CST’s aluminum covers are designed to conform to any shape of basin or underground storage tank, a versatility that makes them seismically resilient, which is an important quality given Riverside’s proximity to the San Andreas, San Jacinto and Elsinore faults.
“From an engineering standpoint, one of the advantages of the CST aluminum roof is its lightweight construction,” Aivazian said. “In the event of an earthquake, the roof must be able to expand and move independently from the rest of the structure. An aluminum roof introduces smaller seismic loads into the existing structure and walls.”
The roof installation included a complex but critical support system of concrete pedestals and four seismic walls along the perimeter.
“The roof is anchored to a wall, which runs around the perimeter of the reservoir,” said Matt Huckaby, URS project engineer. “We wanted to isolate seismic forces at four distinct locations around the reservoir so the roof supports wouldn’t have to absorb any seismic load. To achieve this, we had four [6-m] 20-ft sections of the perimeter wall removed and replaced those sections with a new anchoring system to transfer roof diaphragm seismic forces into the walls.”

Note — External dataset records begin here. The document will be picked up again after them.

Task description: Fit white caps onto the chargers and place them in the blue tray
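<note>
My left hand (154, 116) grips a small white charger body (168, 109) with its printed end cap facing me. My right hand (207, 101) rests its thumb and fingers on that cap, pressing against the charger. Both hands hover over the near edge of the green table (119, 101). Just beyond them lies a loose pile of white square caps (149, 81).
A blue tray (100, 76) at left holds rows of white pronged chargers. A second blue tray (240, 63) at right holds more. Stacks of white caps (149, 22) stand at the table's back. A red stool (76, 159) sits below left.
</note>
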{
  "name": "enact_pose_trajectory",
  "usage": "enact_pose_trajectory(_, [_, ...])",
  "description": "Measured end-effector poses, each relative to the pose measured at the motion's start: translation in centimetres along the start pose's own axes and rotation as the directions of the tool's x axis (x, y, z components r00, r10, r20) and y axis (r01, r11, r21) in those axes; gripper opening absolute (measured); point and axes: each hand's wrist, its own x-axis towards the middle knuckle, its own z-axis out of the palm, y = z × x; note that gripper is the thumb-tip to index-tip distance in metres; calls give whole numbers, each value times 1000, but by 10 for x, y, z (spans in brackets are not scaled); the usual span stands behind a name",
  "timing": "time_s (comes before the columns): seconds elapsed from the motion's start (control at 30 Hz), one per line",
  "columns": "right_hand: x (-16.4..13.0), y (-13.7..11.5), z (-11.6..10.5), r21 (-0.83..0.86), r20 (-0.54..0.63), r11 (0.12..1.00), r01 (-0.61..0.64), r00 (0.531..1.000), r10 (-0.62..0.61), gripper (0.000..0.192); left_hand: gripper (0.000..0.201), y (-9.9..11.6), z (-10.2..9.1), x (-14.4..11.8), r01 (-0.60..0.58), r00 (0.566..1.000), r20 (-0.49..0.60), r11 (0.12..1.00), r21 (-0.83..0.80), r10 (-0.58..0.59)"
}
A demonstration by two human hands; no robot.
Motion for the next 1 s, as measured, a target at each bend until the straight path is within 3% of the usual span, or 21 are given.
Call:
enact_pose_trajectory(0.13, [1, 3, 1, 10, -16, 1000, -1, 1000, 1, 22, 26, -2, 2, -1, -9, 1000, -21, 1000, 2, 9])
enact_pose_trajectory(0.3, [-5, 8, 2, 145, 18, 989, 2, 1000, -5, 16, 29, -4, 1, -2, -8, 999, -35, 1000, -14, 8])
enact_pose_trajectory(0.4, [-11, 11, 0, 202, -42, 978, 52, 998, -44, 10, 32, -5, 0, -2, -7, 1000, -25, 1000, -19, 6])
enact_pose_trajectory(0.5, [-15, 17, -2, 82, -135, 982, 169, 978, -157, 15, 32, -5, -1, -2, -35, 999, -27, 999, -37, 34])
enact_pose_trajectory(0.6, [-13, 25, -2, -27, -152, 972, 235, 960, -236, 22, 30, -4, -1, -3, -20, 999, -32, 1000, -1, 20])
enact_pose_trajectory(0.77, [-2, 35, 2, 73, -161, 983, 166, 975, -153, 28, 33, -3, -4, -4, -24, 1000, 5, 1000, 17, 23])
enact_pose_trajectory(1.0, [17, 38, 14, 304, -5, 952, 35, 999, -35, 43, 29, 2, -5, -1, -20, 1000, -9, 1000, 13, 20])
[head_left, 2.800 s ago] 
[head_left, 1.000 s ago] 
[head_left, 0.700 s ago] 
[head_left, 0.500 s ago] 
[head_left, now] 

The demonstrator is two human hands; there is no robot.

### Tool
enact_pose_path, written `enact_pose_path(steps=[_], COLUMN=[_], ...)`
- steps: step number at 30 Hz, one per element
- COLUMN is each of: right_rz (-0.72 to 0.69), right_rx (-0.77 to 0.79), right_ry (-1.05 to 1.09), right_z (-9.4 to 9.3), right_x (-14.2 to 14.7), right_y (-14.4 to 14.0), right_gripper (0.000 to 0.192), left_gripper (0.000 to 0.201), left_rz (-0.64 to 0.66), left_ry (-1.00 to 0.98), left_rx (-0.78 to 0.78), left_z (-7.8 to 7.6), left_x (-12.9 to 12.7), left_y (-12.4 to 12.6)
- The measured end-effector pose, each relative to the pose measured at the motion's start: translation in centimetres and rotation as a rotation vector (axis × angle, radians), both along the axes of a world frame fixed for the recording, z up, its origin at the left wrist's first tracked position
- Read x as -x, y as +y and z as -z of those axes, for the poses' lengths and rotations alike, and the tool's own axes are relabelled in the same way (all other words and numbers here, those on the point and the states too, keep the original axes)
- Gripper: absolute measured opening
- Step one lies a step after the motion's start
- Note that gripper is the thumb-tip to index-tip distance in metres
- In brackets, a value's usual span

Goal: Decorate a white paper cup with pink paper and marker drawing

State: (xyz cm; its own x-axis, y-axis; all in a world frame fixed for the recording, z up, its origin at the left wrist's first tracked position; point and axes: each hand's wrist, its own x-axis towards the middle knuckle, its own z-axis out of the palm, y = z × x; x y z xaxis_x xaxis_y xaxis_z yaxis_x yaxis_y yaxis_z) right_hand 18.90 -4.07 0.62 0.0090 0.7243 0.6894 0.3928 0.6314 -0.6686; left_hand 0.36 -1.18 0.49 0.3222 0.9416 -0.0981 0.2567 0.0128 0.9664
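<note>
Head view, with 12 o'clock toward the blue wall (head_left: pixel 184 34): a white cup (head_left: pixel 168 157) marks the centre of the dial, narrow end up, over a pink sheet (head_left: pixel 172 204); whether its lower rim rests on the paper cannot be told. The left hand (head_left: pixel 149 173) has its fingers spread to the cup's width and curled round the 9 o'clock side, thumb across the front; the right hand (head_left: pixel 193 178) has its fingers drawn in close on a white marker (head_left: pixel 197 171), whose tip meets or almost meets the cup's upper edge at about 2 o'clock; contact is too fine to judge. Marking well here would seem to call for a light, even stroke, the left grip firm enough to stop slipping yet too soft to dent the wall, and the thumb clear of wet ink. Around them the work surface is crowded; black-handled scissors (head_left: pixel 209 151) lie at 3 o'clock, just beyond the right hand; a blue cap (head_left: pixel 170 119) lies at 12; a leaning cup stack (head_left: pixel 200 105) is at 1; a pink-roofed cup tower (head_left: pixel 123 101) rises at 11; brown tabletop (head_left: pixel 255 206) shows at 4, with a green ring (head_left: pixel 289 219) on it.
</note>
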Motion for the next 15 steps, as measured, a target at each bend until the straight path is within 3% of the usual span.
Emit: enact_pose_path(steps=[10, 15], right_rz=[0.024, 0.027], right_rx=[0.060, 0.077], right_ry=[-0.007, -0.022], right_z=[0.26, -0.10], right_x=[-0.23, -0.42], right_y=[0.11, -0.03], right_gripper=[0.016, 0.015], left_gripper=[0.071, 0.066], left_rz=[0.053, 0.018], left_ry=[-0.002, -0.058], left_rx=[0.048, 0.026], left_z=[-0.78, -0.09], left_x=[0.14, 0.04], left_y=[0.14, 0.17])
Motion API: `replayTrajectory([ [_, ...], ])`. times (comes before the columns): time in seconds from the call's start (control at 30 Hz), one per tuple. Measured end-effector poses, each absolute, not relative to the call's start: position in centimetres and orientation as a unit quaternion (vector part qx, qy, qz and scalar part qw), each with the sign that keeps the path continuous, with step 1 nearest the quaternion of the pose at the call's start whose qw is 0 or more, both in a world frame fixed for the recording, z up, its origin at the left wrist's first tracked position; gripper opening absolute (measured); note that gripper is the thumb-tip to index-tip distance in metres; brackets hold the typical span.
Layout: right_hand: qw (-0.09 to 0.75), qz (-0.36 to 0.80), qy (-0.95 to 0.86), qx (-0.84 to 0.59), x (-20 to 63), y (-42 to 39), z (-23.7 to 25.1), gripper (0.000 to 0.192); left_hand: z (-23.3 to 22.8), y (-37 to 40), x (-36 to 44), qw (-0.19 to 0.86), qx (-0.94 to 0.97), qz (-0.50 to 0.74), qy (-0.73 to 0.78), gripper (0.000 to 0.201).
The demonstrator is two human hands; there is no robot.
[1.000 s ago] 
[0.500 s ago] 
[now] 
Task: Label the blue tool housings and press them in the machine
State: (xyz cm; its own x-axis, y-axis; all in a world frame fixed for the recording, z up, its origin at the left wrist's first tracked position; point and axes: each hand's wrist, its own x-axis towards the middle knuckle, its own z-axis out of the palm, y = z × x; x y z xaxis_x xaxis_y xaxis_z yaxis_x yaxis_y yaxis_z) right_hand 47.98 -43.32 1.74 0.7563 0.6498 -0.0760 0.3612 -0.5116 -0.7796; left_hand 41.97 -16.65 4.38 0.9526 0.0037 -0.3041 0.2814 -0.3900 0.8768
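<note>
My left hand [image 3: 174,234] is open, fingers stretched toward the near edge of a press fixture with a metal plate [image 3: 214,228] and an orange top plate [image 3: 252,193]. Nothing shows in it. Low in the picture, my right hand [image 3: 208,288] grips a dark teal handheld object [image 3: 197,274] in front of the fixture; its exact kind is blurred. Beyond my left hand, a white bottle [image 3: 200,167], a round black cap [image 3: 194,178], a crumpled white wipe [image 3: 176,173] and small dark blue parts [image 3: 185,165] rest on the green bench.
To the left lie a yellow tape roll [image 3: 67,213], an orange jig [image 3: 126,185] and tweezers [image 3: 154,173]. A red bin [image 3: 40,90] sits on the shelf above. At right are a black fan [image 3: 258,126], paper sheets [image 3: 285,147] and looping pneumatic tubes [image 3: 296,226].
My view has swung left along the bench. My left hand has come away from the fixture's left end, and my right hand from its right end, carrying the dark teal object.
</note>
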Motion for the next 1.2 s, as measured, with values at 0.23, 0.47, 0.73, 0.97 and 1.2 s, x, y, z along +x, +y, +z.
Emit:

When placing the 56 roof column supports, engineering and construction teams respected the existing reservoir structure. The existing columns supporting the old roof didn’t match the pattern required for the new aluminum roof, so crews cut the existing columns all the way to the base and preserved the existing pedestals, eliminating additional cuts to the floor slab.
The Results
The roof’s custom design and modular construction led to an efficient installation. Pieces were shipped, labeled and assembled at the job site. The lightweight materials required relatively little manpower and machinery to lift the pieces into place. Crews transformed the roof from an aging and corroded steel structure to a sleek, low-profile aluminum structure in just four months.
“The new aluminum roof, along with the structural modifications to the reservoir, will extend the life of the structure over 50 years,” said Hector Moreno, regional sales manager at the CST Covers.
The new roof cost little to install and will have easy long-term maintenance. Aluminum is not susceptible to damage from moisture, and it does not rust and does not have to be painted. The aluminum roof also is recyclable after its useful life. The low profile also enhances the reservoir’s aesthetic appeal, Farley said.
“Driving by, you can’t really tell it’s a reservoir,” Farley said. “What you see is basically a landscaped embankment rising up from street level, and the new roof is essentially disguised in the background.
“I credit the success of this project to the great teamwork between Riverside, the URS engineering team and the contractor and subcontractors.”